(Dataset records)
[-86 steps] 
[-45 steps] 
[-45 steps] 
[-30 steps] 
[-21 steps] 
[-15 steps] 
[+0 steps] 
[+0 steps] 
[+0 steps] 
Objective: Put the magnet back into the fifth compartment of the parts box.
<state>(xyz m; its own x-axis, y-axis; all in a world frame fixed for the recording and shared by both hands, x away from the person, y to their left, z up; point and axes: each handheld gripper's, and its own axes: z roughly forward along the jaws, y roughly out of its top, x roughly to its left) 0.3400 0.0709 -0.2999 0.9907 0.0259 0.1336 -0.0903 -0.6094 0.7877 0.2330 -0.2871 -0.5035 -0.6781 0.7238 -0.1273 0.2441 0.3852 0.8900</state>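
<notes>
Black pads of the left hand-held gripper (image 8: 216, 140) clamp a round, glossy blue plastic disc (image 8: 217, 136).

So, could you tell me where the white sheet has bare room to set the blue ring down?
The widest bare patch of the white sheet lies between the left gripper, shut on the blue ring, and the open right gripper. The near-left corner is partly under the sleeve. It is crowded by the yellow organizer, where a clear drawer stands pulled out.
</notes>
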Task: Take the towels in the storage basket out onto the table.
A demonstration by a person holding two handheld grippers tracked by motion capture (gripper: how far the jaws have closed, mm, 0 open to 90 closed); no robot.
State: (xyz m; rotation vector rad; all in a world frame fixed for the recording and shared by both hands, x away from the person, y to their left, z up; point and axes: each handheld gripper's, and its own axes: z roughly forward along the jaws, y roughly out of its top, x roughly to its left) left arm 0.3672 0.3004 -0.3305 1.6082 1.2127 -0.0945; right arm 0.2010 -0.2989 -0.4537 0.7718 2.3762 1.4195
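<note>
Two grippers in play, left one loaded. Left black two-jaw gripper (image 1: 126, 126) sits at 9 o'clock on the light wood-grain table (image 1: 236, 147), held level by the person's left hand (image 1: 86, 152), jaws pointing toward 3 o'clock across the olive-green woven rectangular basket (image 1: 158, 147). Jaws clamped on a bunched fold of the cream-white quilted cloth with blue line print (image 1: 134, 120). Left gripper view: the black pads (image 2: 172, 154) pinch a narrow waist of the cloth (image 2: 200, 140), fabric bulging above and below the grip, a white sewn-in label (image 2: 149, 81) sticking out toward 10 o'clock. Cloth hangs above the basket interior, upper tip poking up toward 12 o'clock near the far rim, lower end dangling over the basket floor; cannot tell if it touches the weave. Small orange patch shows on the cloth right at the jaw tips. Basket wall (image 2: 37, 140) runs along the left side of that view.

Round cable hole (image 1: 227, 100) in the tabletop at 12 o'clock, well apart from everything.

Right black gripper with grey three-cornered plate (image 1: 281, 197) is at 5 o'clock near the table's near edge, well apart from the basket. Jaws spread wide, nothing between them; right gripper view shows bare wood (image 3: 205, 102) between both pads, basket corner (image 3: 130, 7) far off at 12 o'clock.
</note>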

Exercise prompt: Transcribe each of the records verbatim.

Problem solution:
[-86 steps] 
[-45 steps] 
[-45 steps] 
[-30 steps] 
[-21 steps] 
[-15 steps] 
[+0 steps] 
[+0 steps] 
[+0 steps] 
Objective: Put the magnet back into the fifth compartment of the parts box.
<state>(xyz m; its own x-axis, y-axis; all in a world frame fixed for the recording and shared by both hands, x away from the person, y to their left, z up; point and axes: each handheld gripper's, and its own axes: z roughly forward along the jaws, y roughly out of its top, x roughly to its left) 0.3400 0.0709 -0.2999 0.9907 0.0259 0.1336 -0.0903 -0.6094 0.7877 0.2330 -0.2871 -0.5035 -0.6781 0.7238 -0.1273 0.2441 0.3852 0.8900</state>
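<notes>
Black pads of the left hand-held gripper (image 8: 216, 140) clamp a round, glossy blue plastic disc (image 8: 217, 136).

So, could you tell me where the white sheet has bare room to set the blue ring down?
The widest bare patch of the white sheet lies between the left gripper, shut on the blue ring, and the open right gripper. The near-left corner is partly under the sleeve. It is crowded by the yellow organizer, where a clear drawer stands pulled out.
</notes>
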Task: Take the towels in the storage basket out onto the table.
A demonstration by a person holding two handheld grippers tracked by motion capture (gripper: how far the jaws have closed, mm, 0 open to 90 closed); no robot.
State: (xyz m; rotation vector rad; all in a world frame fixed for the recording and shared by both hands, x away from the person, y to their left, z up; point and axes: each handheld gripper's, and its own axes: z roughly forward along the jaws, y roughly out of its top, x roughly to its left) left arm 0.3672 0.3004 -0.3305 1.6082 1.2127 -0.0945; right arm 0.2010 -0.2989 -0.4537 0.7718 2.3762 1.4195
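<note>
Two grippers in play, left one loaded. Left black two-jaw gripper (image 1: 126, 126) sits at 9 o'clock on the light wood-grain table (image 1: 236, 147), held level by the person's left hand (image 1: 86, 152), jaws pointing toward 3 o'clock across the olive-green woven rectangular basket (image 1: 158, 147). Jaws clamped on a bunched fold of the cream-white quilted cloth with blue line print (image 1: 134, 120). Left gripper view: the black pads (image 2: 172, 154) pinch a narrow waist of the cloth (image 2: 200, 140), fabric bulging above and below the grip, a white sewn-in label (image 2: 149, 81) sticking out toward 10 o'clock. Cloth hangs above the basket interior, upper tip poking up toward 12 o'clock near the far rim, lower end dangling over the basket floor; cannot tell if it touches the weave. Small orange patch shows on the cloth right at the jaw tips. Basket wall (image 2: 37, 140) runs along the left side of that view.

Round cable hole (image 1: 227, 100) in the tabletop at 12 o'clock, well apart from everything.

Right black gripper with grey three-cornered plate (image 1: 281, 197) is at 5 o'clock near the table's near edge, well apart from the basket. Jaws spread wide, nothing between them; right gripper view shows bare wood (image 3: 205, 102) between both pads, basket corner (image 3: 130, 7) far off at 12 o'clock.
</note>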

Output for the exercise is complete.